5/8/2019

Top economist rejects new economic downturn

Just in from New York, Torsten Sløk, the head economist at Deutsche Bank, dismissed the fear of a recession. “The global problems are not so serious as to cause a new economic recession”, Torsten Sløk said at a meeting at Finansforbundet.

 
By Carsten Rasmussen

Many people are looking for explanations as to why the wind has gone out of the sails with the growth in Europe, the U.S. and China. Growth has almost stopped in some places in the manufacturing industries. The most serious is perhaps that Germany has had a severe slowdown and a noticeable drop in industrial production. In the U.S., there are indications of a crisis where more and more people are unable to pay their loans.

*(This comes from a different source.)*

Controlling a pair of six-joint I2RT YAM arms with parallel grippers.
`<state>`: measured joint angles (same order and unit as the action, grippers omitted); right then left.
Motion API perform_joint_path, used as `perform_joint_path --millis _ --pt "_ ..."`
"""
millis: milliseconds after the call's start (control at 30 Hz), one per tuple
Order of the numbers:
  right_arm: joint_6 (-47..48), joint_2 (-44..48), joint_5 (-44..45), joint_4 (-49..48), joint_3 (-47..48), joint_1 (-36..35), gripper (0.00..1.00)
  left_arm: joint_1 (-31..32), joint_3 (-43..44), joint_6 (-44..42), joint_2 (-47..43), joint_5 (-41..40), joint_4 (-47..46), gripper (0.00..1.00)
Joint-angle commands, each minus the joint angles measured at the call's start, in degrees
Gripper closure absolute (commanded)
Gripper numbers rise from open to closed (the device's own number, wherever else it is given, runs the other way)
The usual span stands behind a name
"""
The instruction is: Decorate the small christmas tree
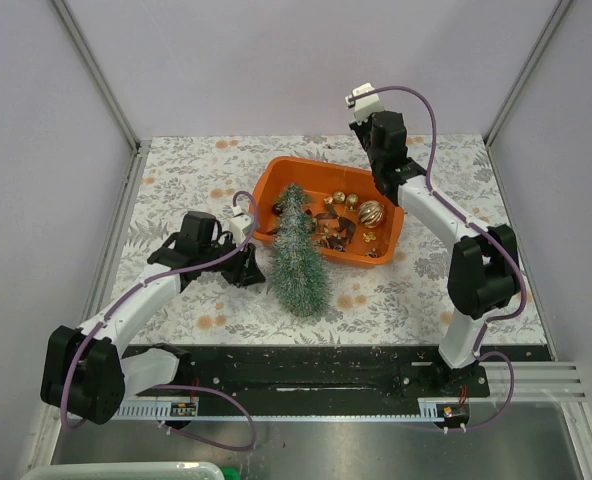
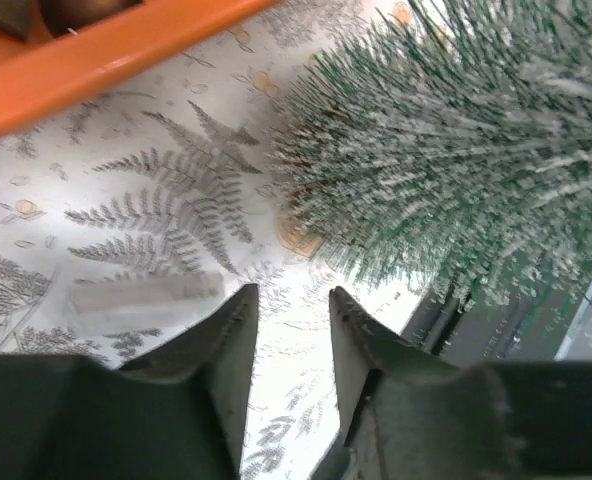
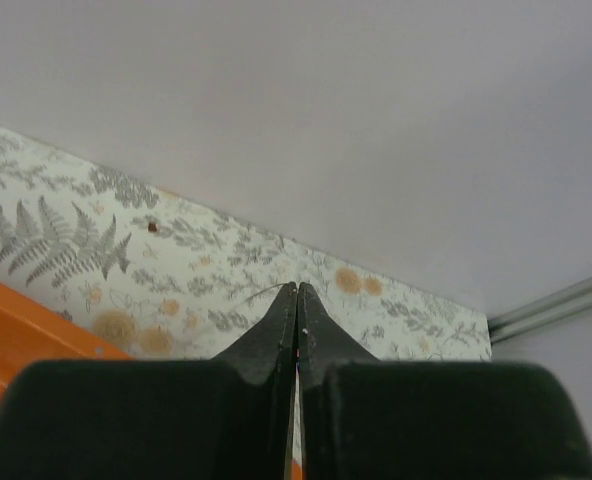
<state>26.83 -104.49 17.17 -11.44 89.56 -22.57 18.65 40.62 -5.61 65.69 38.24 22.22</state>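
Parting slightly, the left gripper's (image 2: 294, 300) fingers (image 2: 231, 330) stand with a narrow gap between them and nothing in it, low over the fern-print tablecloth (image 1: 191, 175). Just to its right is the small christmas tree (image 1: 299, 255), frosted blue-green, its tip overlapping the near rim of the orange tray (image 1: 276, 175). Cannot tell whether the tree stands or lies. Right gripper (image 3: 297, 292): fingers pressed flat together, raised beyond the tray's far corner and pointing at the back wall. Gold baubles (image 1: 369, 212) and darker bits lie inside the tray.
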Motion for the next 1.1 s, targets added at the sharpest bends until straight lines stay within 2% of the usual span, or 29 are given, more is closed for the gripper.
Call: perform_joint_path --millis 0,67,200,333,367,467,600,667,800,933,1067 --pt "-2.30 8.49 3.05 -4.65 -7.45 0.59 1.00 -0.11 -0.02 -1.07 -2.41 6.40 1.07 0.53" --pt "-3.62 12.88 2.96 -3.33 -11.40 0.25 1.00 -0.11 0.51 -1.34 -2.85 7.55 1.69 0.45" --pt "-1.61 21.06 9.09 2.37 -16.25 -3.61 1.00 -0.11 2.70 -2.21 -3.64 8.69 4.58 0.39" --pt "-0.02 29.15 18.75 11.08 -18.80 -10.55 1.00 -0.37 5.96 -5.29 -5.56 7.82 11.95 0.38" --pt "-0.46 30.73 21.56 16.49 -19.59 -12.13 1.00 -1.16 6.22 -5.81 -6.88 7.64 12.75 0.38" --pt "-5.80 36.09 27.29 27.14 -21.17 -15.83 1.00 -2.31 8.06 -7.30 -11.11 5.80 15.64 0.37" --pt "-17.05 43.82 28.45 40.59 -22.06 -20.57 1.00 -3.62 12.89 -10.29 -12.43 1.32 23.29 0.37" --pt "-22.67 47.60 26.96 45.35 -22.23 -22.60 1.00 -4.41 15.88 -11.70 -13.22 -0.52 26.11 0.37" --pt "-28.04 56.39 14.34 46.34 -23.72 -24.89 1.00 -4.77 22.20 -13.29 -14.98 -2.29 31.99 0.37" --pt "-27.89 64.83 3.25 42.30 -26.63 -24.98 1.00 -4.77 28.27 -14.87 -16.38 -2.29 36.66 0.36" --pt "-27.62 66.26 -5.47 41.67 -26.37 -25.07 1.00 -4.77 32.58 -17.33 -17.87 -0.80 39.74 0.36"
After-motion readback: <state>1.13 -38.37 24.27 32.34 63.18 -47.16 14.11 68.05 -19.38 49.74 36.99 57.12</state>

The International Monetary Fund (IMF) recently estimated that growth will be significantly weaker in 2019 than in previous years.

At the meeting at Finansforbundet, Torsten Sløk, Deutsche Bank's senior economist, was kind enough to explain that even though growth has slowed, at Deutsche Bank they believe that "the global problems are not so serious as to cause a new economic recession".

However, the message from Deutsche Bank is that there is a risk of a trade war and the basis for that concern is that the U.S. has chosen to be relatively aggressive towards the rest of the world.

Where is the growth?

According to Torsten Sløk, China's economic scope is relatively limited and over the past three years China has had a political goal of not increasing indebtedness.

If you look at German debt relative to GDP, Germany has been saying for the past few years that we shouldn't spend more money than we have. We're the ones who always pay our bills.

If we look to the U.S. to study where the global economy is heading, it is notable that there has been an increase in people who can't pay their loans on time since 2016/17.

As he explained his concerns, Torsten Sløk revealed the warning signs he considers significant:

"Unfortunately, the situation is that inequality is on the rise in the vast majority of countries and the U.S. is at the forefront. Never before have so many Americans been without any wealth, meaning fewer own their own homes and fewer own shares", he said, adding that inequality is a key reason why we have populism and that's why investment funds and pension funds have something to worry about.